Nasza Loteria SR - pasek na kartach artykułów

Kolejny pomysł na wykorzystanie budynku nad jeziorem. Będą rehabilitować przedszkolaki

Agnieszka Nawrocka [email protected] tel. 52 357 22 33
sxc.hu
Już nie ośrodek dla trudnej młodzieży, ale placówka dla dzieci autystycznych, ma powstać w Przyjezierzu.

Pomysłu, aby w budynku po Gminnym Ośrodku Szkoleniowo-Rekreacyjnym powstała placówka socjoterapii dla młodzieży nie uda się zrealizować.

- Nie będzie takiego ośrodka, bo nie ma na to zgody gminy Jeziora Wielkie - mówi burmistrz Strzelna.

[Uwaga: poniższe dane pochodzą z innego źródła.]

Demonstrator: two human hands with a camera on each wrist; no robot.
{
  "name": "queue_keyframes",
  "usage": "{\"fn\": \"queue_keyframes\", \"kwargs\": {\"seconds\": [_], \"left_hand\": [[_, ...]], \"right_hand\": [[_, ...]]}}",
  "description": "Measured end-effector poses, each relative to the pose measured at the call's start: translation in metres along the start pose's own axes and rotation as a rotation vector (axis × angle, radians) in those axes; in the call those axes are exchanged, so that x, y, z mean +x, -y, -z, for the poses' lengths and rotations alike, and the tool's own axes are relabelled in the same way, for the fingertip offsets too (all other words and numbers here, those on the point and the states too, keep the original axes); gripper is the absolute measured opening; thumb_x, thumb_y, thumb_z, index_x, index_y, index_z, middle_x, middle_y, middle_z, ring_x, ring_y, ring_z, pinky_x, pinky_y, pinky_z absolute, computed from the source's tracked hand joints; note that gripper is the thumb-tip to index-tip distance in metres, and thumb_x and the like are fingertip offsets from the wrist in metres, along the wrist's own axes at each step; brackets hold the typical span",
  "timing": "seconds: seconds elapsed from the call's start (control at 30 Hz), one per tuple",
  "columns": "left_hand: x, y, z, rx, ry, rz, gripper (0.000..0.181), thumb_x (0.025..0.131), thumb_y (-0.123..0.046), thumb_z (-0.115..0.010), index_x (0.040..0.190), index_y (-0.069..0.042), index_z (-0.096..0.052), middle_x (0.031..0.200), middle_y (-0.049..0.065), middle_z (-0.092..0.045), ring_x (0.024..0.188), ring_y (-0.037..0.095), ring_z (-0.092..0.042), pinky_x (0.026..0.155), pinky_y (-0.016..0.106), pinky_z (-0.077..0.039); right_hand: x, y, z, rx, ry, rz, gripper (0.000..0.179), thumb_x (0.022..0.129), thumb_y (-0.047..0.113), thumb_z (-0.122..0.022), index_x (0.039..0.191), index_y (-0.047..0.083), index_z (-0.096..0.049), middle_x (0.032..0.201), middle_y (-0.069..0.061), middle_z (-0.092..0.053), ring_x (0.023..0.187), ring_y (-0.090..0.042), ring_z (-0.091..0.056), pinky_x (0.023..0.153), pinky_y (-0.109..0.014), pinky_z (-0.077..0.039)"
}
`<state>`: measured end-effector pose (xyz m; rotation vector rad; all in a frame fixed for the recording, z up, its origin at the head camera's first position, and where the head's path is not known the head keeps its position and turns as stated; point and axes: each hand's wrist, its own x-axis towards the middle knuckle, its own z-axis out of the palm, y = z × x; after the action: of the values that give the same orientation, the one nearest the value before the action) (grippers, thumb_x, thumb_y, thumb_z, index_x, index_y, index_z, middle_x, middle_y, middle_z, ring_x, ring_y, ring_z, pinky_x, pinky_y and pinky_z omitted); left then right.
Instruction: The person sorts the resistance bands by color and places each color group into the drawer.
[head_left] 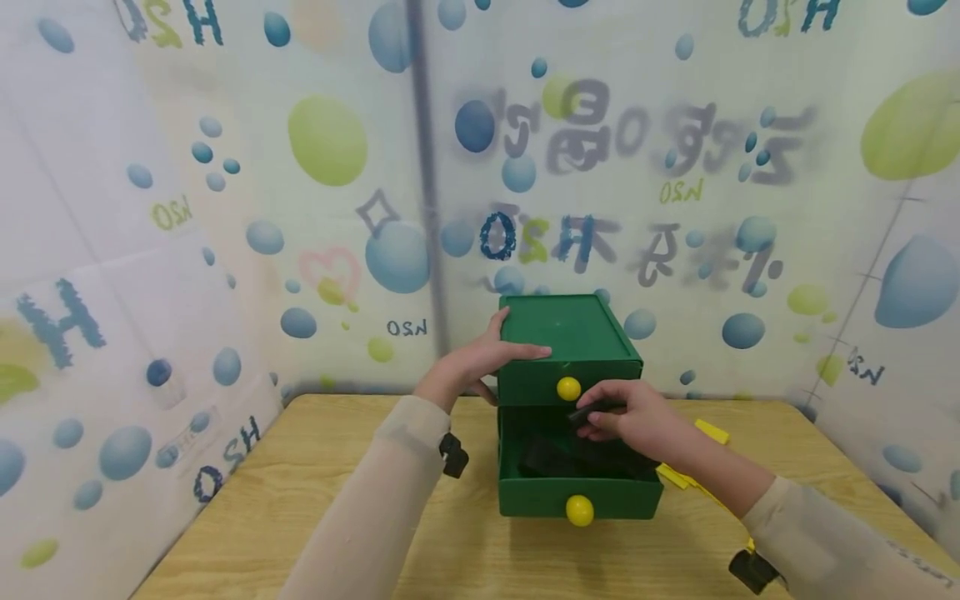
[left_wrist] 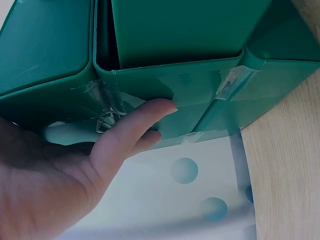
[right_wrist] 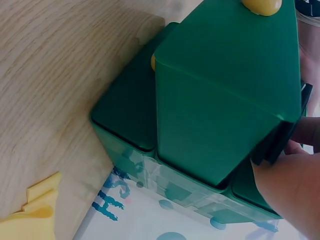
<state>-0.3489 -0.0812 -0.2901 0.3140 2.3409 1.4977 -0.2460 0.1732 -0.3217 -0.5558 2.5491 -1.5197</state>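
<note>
A green drawer cabinet (head_left: pixel 558 325) with yellow knobs stands on the table. Its middle drawer (head_left: pixel 577 497) is pulled out, with dark black items (head_left: pixel 555 457) lying inside; the drawer above is closed. My left hand (head_left: pixel 480 358) rests against the cabinet's left side and top, its fingers spread and fairly straight. In the left wrist view the thumb lies along the green side wall (left_wrist: pixel 195 95). Over the open drawer, my right hand (head_left: pixel 637 421) pinches a small black piece (head_left: pixel 592 412) between thumb and fingers. Its kind does not show.
Several yellow strips (head_left: pixel 712 432) lie on the wooden table (head_left: pixel 337 467) right of the cabinet, partly behind my right forearm. A patterned curtain (head_left: pixel 330 208) hangs close behind and at both sides. Clear tape (right_wrist: pixel 150 170) crosses the cabinet's joints.
</note>
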Motion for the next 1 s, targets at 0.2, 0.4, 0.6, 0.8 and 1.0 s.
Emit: {"fn": "queue_keyframes", "kwargs": {"seconds": [0.2, 0.4, 0.6, 0.8, 1.0], "left_hand": [[0.001, 0.001, 0.000, 0.000, -0.001, -0.005, 0.122, 0.086, -0.061, -0.083, 0.168, -0.050, 0.008, 0.180, 0.013, -0.012, 0.158, 0.049, -0.032, 0.091, 0.069, -0.060], [0.001, 0.001, 0.000, 0.002, -0.003, -0.003, 0.122, 0.087, -0.060, -0.083, 0.168, -0.050, 0.007, 0.179, 0.013, -0.012, 0.158, 0.050, -0.032, 0.091, 0.069, -0.061], [0.000, 0.001, 0.000, 0.001, -0.004, 0.001, 0.121, 0.087, -0.059, -0.082, 0.168, -0.049, 0.007, 0.180, 0.013, -0.012, 0.158, 0.049, -0.032, 0.091, 0.070, -0.060], [0.000, 0.001, -0.001, -0.001, -0.002, 0.002, 0.120, 0.088, -0.059, -0.082, 0.169, -0.048, 0.007, 0.179, 0.014, -0.012, 0.158, 0.050, -0.031, 0.093, 0.070, -0.059], [0.000, 0.000, -0.001, 0.002, -0.002, 0.001, 0.121, 0.088, -0.059, -0.082, 0.168, -0.050, 0.008, 0.180, 0.012, -0.010, 0.158, 0.050, -0.031, 0.093, 0.070, -0.059]], "right_hand": [[0.004, -0.004, -0.002, -0.004, -0.015, -0.004, 0.019, 0.106, 0.000, -0.059, 0.122, -0.006, -0.068, 0.123, -0.022, -0.075, 0.102, -0.027, -0.079, 0.091, -0.039, -0.067], [0.005, -0.007, -0.002, 0.008, -0.013, 0.001, 0.021, 0.106, 0.000, -0.060, 0.124, -0.007, -0.068, 0.123, -0.022, -0.076, 0.104, -0.028, -0.079, 0.092, -0.038, -0.066], [0.005, -0.007, -0.004, 0.058, 0.019, 0.011, 0.021, 0.105, -0.001, -0.060, 0.123, -0.008, -0.068, 0.124, -0.022, -0.075, 0.106, -0.029, -0.079, 0.092, -0.037, -0.066], [0.005, -0.010, -0.007, 0.071, 0.034, 0.003, 0.024, 0.105, 0.000, -0.062, 0.126, -0.008, -0.068, 0.126, -0.022, -0.075, 0.109, -0.029, -0.079, 0.094, -0.038, -0.066], [0.003, -0.013, -0.008, 0.060, 0.014, -0.008, 0.027, 0.104, 0.005, -0.065, 0.129, -0.004, -0.070, 0.126, -0.019, -0.076, 0.107, -0.027, -0.079, 0.095, -0.041, -0.065]]}}
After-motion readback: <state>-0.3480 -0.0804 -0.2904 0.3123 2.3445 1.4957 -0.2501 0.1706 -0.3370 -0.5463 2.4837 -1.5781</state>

Jeszcze niedawno Ewaryst Matczak przekonywał, że taka placówka to najlepszy sposób zagospodarowanie pustego budynku po GOSR, który okazał się bankrutem. Jest jednak inny pomysł na wykorzystanie budynku. To ośrodek, w którym będą rehabilitowane niepełnosprawne, głównie autystyczne dzieci.

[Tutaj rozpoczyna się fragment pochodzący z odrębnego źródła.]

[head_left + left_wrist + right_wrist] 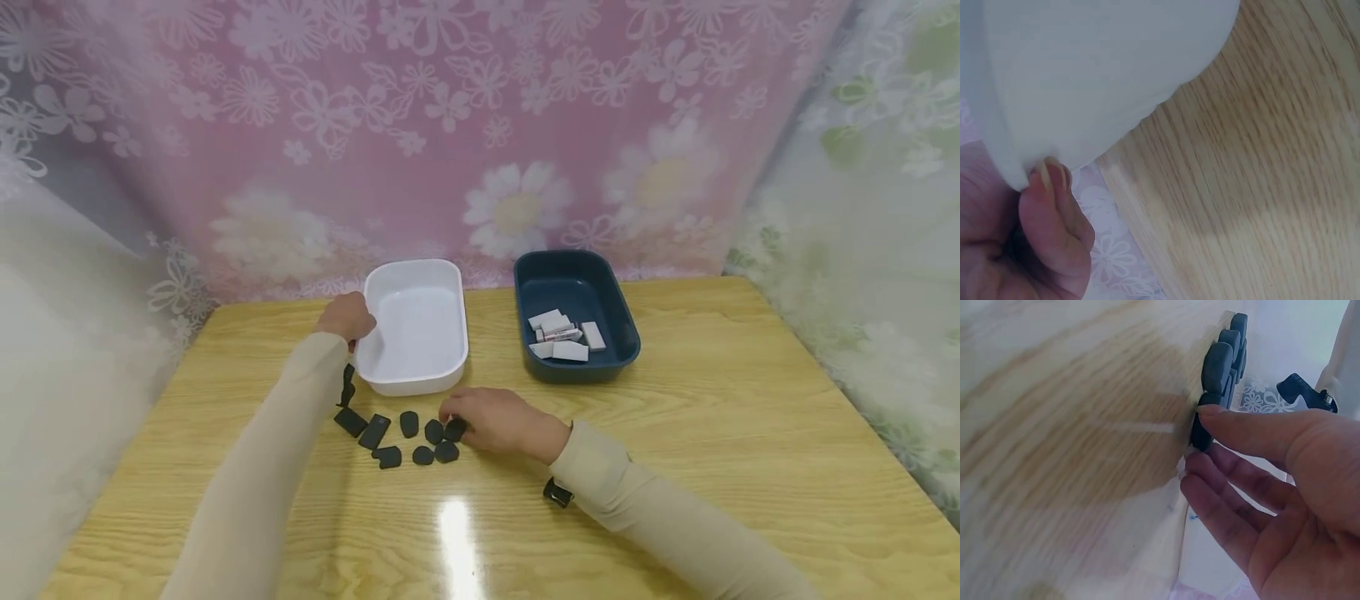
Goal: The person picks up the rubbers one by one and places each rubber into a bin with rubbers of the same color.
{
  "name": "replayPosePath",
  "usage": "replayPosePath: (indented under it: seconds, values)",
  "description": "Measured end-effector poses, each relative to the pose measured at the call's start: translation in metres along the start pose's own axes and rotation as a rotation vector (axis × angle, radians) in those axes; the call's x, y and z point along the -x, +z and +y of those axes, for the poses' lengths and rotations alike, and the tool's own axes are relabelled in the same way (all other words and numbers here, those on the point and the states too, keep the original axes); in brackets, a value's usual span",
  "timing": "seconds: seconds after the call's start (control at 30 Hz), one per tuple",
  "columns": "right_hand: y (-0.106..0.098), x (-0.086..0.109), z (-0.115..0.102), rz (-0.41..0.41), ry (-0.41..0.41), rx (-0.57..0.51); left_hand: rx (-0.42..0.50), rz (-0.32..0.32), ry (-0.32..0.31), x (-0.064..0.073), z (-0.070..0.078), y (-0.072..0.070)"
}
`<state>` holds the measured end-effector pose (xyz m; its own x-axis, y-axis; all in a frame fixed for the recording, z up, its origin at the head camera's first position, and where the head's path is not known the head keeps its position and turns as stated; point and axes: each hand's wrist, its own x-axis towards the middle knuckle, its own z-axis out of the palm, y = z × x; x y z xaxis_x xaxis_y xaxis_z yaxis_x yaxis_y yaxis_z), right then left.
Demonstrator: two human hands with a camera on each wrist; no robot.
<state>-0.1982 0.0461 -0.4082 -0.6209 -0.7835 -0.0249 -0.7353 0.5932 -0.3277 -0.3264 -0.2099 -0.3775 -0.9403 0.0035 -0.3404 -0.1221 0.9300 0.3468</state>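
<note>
With its fingers curled over the edge, my left hand [347, 317] grips the left rim of a white plastic bin [453, 367]. The left wrist view shows its fingertips [1044, 187] pinching the rim of that bin [1104, 69]. In front of the bin, my right hand [498, 421] holds a small flat black piece [454, 429] at the right end of a group. Close up, the thumb lies on the black piece [1204, 432] and the fingertips are at its lower edge. Several more black pieces [408, 424], some rounded and some rectangular, lie on the table to the left.
A dark blue bin [577, 292] stands to the right of the white one, with several small white blocks [570, 352] in it. Both bins are near the back edge of the wooden table [712, 400]. Behind hangs a pink flowered curtain [420, 150].
</note>
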Motion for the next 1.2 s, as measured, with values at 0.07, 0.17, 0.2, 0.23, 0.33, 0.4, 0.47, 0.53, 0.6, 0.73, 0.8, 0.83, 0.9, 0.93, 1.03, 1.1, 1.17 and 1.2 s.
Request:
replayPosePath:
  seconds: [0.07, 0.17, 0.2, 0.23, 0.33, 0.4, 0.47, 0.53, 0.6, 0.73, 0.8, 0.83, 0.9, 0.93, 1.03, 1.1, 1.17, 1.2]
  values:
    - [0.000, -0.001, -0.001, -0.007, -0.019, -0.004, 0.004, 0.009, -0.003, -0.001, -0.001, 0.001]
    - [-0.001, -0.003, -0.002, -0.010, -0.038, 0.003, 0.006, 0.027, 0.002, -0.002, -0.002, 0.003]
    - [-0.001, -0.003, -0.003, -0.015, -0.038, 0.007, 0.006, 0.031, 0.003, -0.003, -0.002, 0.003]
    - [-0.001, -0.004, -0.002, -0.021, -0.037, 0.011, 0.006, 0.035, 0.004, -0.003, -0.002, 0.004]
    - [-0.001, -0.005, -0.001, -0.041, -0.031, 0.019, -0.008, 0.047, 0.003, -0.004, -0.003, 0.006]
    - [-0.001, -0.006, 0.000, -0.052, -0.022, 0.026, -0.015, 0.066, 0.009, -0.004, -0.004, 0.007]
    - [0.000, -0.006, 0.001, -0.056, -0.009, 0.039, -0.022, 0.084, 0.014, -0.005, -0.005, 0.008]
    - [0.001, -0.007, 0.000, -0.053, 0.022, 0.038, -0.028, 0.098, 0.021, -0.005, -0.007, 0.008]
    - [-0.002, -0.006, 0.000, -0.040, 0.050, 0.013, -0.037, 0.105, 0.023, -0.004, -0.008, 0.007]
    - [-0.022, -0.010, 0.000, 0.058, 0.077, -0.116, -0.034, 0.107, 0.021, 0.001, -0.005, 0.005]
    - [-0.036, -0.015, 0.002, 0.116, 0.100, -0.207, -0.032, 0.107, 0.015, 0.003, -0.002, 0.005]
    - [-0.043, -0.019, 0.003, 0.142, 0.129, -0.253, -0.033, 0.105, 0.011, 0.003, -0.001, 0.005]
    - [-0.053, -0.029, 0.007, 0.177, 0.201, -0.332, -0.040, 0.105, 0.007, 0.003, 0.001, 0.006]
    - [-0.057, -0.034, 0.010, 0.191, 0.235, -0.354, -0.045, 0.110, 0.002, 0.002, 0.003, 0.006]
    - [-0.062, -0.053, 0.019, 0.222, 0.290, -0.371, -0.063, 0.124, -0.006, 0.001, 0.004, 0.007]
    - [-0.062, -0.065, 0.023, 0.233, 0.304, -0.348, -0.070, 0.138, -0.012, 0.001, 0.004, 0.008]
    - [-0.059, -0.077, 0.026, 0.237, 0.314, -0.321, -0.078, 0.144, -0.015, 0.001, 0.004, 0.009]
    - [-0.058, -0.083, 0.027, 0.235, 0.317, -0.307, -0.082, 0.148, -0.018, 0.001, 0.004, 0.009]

Prowadziłby je Ośrodek Szkolno-Wychowawczy. Właśnie przy ulicy Parkowej w Strzelnie działa od dwóch lat oddział przedszkolny dla dzieci "ze specjalnymi potrzebami edukacyjnymi".

Radni chcą sprzedać budynek?

O losie budynku w Przyjezierzu zdecyduje rada miejska. Część strzeleńskich radnych do pomysłu, aby powstał tam ośrodek dla dzieci odnosi się sceptycznie. Jak mówią nieoficjalnie przygotowanie placówki wymaga zbyt dużych nakładów finansowych, a gminna kasa świeci pustkami. Kolejny argument to odległość Przyjezierza od miasta, a zatem konieczność dojeżdżania. Jak się dowiedzieliśmy część radnych chce przygotować projekt uchwały o sprzedaży budynku.

Pozbyciu się ośrodka przeciwny jest burmistrz Matczak. Z kolei dyrekcja Ośrodka Szkolno-Wychowawczego przekonuje, że ich placówka potrzebuje nowych pomieszczeń, aby się rozwijać.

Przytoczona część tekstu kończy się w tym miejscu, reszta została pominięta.